Someone I was close to was killed in a car accident a few weeks ago. One of my best friends is hurting so much, it almost breaks me to see her.

I am so tired.

I don’t believe in any gods and I don’t believe in miracles, and all the feel-good Christmas ads make me furious at how gullible retailers think people are.

But what are the options? It’s basically stop or go, and I choose go because I always do. And  since the cats got me up anyway, I might as well go through the motions until they mean something more than a chore ticked off a list: order the tree, buy more decorations, plan the gifts.

And I don’t believe in gods, but I do believe in people, and so look. Look at the Blackwell’s Giving Tree, where I’ll go donate today. Look at the more than 50 shoeboxes for Shelter my colleagues put together. Look at the flowers my boyfriend bought me, and the guy at carwash telling me to it was ok to come back later with the cash. These are the small kindnesses that get us all through the days. With all this, maybe we are fighting the monsters.

In which I’m not gonna lie, guys

Things look pretty bad. This is seemingly the year in which the previously unthinkable, the events and decisions and actions and values that should still be firmly unthinkable, have edged out into the light and become commonplace.

Where to start? Pick a card, any card, so let’s go with… My Twitter feed is full of people campaigning to save the NHS.

Because of the enormity of the shit that is going down, it’s almost, unbelievably, easy to overlook this one.


The NHS.

That would be the health service that looks after everyone, beginning to end, 24/7, tirelessly and selflessly, no questions asked and certainly not ‘And which credit card will you be using?’, while its staff get paid salaries that I for one would say it’s not possible to live on, I’ve got cats to support you know.

So yeah, a bedrock system of our state needs saving and for all the people trying, really, really hard, and the doctors who’ve been pushed to strike because of the government’s overweening unreasonableness, it probably won’t be. Unthinkable, right?

I guess I can’t dodge the buffoon in the corner, so. The world got a new portmanteau word this week.
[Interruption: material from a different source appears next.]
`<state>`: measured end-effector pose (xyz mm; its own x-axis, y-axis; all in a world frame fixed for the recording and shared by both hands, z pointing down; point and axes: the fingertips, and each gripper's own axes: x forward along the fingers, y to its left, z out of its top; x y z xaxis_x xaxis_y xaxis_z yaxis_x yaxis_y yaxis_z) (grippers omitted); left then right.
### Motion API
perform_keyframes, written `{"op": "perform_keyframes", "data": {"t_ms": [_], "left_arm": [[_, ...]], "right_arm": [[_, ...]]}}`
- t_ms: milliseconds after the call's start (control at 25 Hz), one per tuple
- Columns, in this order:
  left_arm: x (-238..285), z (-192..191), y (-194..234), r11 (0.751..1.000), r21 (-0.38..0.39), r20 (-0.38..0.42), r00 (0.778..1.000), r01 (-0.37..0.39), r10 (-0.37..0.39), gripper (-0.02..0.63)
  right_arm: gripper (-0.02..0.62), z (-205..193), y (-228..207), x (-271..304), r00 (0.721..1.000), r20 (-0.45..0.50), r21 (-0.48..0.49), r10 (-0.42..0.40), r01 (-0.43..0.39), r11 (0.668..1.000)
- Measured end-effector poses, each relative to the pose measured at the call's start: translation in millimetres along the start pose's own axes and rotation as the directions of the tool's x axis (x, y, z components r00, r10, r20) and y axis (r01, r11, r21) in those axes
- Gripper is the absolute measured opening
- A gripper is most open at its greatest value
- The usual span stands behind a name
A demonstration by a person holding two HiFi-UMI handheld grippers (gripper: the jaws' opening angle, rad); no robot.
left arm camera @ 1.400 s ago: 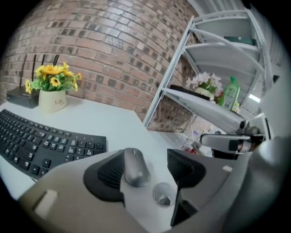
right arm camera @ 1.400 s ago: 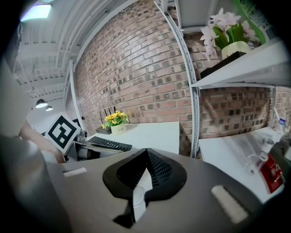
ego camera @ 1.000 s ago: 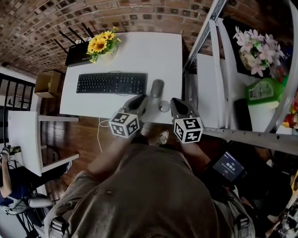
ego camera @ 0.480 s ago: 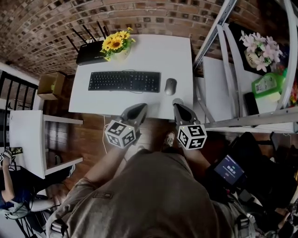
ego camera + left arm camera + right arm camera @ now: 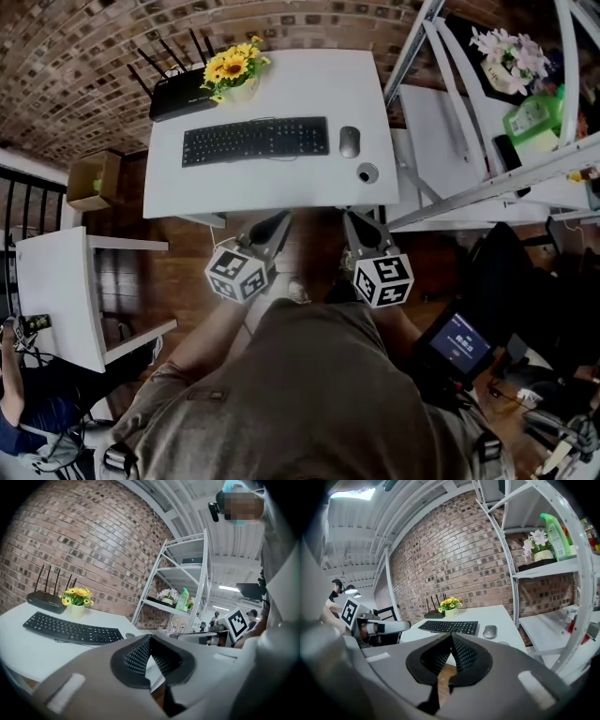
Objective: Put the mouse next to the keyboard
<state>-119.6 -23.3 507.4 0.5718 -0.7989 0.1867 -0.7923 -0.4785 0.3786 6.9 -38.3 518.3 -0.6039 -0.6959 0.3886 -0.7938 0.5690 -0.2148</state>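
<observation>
**Person, one.** Olive-brown shirt [image 5: 309, 394] fills the foreground of the head view.

**Left gripper [image 5: 280, 221], grey plastic, one.** Jaws are pressed together tip to tip with nothing between them. It is held over the brown wooden floor [image 5: 187, 267], short of the table's near edge.

**Right gripper [image 5: 355, 218], grey plastic, one.** Jaws are likewise closed to a point and empty. It sits beside the left one, also short of the edge.

**Second white table [image 5: 56, 291], one.** Stands off to the left, with another person [image 5: 28, 441] seated by it.

**White rectangular table [image 5: 272, 192], one.** Stands ahead of both grippers.

**Small round grey disc [image 5: 367, 173], one.** Lies on the table near the right front corner, between the right gripper and the mouse.

**Grey oval mouse [image 5: 349, 142], one.** Lies on the table just beside the keyboard's right end, a narrow gap between them, well apart from both grippers.

**Black flat keyboard [image 5: 255, 141], one.** Lies lengthwise across the table's middle.

**Brown cardboard box [image 5: 82, 178], one.** Sits on the floor left of the table.

**Yellow sunflowers in a white pot [image 5: 234, 70], one bunch.** Stands behind the keyboard at the far edge.

**Black router with upright antennas [image 5: 173, 96], one.** Sits just left of the pot.

**White metal shelf rack [image 5: 433, 141], one.** Stands right of the table and carries pale pink flowers [image 5: 511, 52] and a green plastic bottle [image 5: 532, 114].

**Red-brown brick wall [image 5: 94, 47].** Runs behind everything.
</observation>
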Motion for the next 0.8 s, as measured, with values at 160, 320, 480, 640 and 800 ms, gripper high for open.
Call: {"op": "perform_keyframes", "data": {"t_ms": [160,320,480,640,800], "left_arm": [[-15,-2,-7,1.000,0.008,0.021,1.000,0.005,-0.005,0.002],[-25,-1,-16,1.000,0.016,0.040,0.999,0.001,-0.002,0.002],[-33,3,-28,1.000,0.025,0.068,0.998,-0.002,0.000,0.002],[-34,4,-38,0.999,0.034,0.082,0.997,-0.002,-0.001,0.002],[-28,1,-48,1.000,0.023,0.086,0.996,-0.009,0.007,0.002]], "right_arm": [[0.012,-8,14,-12,1.000,-0.001,-0.024,0.008,-0.008,1.000],[0.012,-8,28,-19,0.999,0.007,-0.035,0.045,-0.045,0.998],[0.012,-6,40,-24,0.996,0.013,-0.065,0.088,-0.087,0.994],[0.012,0,42,-32,0.994,0.029,-0.079,0.106,-0.103,0.992],[0.011,2,31,-42,0.993,0.046,-0.055,0.108,-0.105,0.993]]}}
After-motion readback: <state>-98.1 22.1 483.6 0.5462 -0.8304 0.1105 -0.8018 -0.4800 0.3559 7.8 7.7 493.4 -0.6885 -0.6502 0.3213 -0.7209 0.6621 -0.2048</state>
Instead of needing to type out a whole list to say that someone is a racist, lying, bigoted, tax-dodging, misogynistic, sexually assaultive, narcissistic, psychopathic fascist fantasist about to go on trial for raping a 13 year old girl, we can all just type ‘Trump’. See how much neater that is? But you know what concept that portmanteau word cannot encompass? Presidency. Trump will inherit the title, the percentage of Americans that is basically terrified of everyone not them saw to that.  But he’ll never be President.

And one more, for good measure. There’s the good ole’ Daily Fail, going about its day to day business of fostering hate (towards anyone, that’s the only way in which the tabloid and its readership is broad minded). In this instance, the focus was on four judges who had the temerity to do their job and make a judgement according to the law about how Article 50 could be triggered. I’m 6 weeks into Law 101 and even I know that’s legit, so you can bet the Daily Fail’s corporate lawyers do too. But what does the truth matter when you can use a story to pander to the illiberal views of a vicious minority?

It’s Remembrance Sunday today. I don’t know how we, collectively, have the fucking nerve to say ‘We remember’ those who died and what they fought for. If we remember, we sure as hell don’t care.